Montevideo to Bahia Blanca
This day will always be to me a memorable anniversary; in as much as, it was the first in which the prospect of my joining the voyage wore a prosperous appearance.

Again in heaving up the anchor (one of the best & largest) it broke off like the former ones: it is supposed that the bottom consists of a clay so stiff as nearly to resemble rock, & that during the night the flue of anchor works into it, so that no power is able to wrench it out. So early in the voyage it is a great loss. The wind blew a gale; but under close reefed topsails we ran along about 70 miles of coast. Out of all this range scarcely two parts could be distinguished from each other: nothing interrupts the line of sand hillocks. Tomorrow we shall be near to Baia Blanca; where I hope we shall remain some time.

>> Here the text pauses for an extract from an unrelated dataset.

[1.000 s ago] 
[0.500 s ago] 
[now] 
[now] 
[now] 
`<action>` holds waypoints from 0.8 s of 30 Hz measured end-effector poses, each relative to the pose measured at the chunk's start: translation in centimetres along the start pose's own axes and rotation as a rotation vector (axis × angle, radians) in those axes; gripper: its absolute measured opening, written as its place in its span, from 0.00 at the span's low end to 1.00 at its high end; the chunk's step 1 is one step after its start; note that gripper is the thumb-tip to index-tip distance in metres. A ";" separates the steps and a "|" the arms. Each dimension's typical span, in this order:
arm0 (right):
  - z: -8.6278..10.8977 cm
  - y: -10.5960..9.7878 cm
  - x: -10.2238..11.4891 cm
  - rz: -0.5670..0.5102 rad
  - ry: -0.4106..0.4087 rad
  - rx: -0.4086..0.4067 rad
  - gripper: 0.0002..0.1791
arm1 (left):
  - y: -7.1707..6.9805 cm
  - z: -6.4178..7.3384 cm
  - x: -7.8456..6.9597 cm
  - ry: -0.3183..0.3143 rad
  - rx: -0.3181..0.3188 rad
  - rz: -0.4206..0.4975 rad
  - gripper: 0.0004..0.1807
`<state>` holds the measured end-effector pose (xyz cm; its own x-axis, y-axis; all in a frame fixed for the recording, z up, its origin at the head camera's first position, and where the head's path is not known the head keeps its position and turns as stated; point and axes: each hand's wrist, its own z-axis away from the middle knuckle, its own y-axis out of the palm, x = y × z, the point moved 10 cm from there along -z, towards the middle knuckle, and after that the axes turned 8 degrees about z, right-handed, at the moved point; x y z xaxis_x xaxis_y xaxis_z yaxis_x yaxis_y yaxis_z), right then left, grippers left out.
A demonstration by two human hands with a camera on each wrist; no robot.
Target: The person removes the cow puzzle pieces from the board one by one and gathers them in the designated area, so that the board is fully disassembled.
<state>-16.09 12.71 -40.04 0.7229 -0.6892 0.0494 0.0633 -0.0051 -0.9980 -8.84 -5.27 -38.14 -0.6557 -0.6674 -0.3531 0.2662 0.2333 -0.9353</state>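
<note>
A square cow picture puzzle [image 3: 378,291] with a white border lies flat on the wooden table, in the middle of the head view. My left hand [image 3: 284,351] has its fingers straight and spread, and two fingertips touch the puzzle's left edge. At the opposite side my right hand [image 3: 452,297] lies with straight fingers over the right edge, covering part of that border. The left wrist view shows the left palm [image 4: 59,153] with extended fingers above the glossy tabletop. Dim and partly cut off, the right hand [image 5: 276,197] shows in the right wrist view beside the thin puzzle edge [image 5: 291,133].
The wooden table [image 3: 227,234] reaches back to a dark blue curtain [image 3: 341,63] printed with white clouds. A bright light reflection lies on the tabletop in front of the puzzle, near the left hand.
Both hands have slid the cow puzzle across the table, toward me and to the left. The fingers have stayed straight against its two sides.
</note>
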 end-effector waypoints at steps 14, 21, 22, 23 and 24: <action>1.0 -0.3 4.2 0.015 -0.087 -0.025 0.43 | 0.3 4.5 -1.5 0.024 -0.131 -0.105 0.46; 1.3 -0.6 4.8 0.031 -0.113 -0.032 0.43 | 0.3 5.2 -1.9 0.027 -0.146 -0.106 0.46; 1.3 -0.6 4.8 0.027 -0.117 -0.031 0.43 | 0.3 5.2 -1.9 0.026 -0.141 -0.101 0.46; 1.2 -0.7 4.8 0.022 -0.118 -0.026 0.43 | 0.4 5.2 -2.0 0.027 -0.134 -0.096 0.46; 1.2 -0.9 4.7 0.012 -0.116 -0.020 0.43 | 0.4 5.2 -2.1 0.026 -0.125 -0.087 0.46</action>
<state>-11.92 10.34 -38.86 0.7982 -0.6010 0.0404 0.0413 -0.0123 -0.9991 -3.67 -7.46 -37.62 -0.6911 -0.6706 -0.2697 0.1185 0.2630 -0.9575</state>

This last week, although lost for surveying, has produced several animals; the examination of which has much interested me.

Captain Robert Fitzroy:
In exploring this exposed coast, southerly winds sometimes obliged us to struggle for an offing; and we lost several anchors in consequence of letting them go upon ground which we thought was hard sand lying over clay, but which turned out to be tosca, slightly covered with sand, and full of holes. The lead indicated a sandy, though hard bottom; but we found it every where so perforated and so tough, that, drop an anchor where we might, it was sure to hook a rock-like lump of tosca, which sometimes was torn away, but at others broke the anchor.

Finding this to be the case, I had a stout hawser 'bent' to the 'crown' of the anchor, and after shortening in cable, tripped the anchor by the hawser, and then weighed it, uninjured, without much difficulty.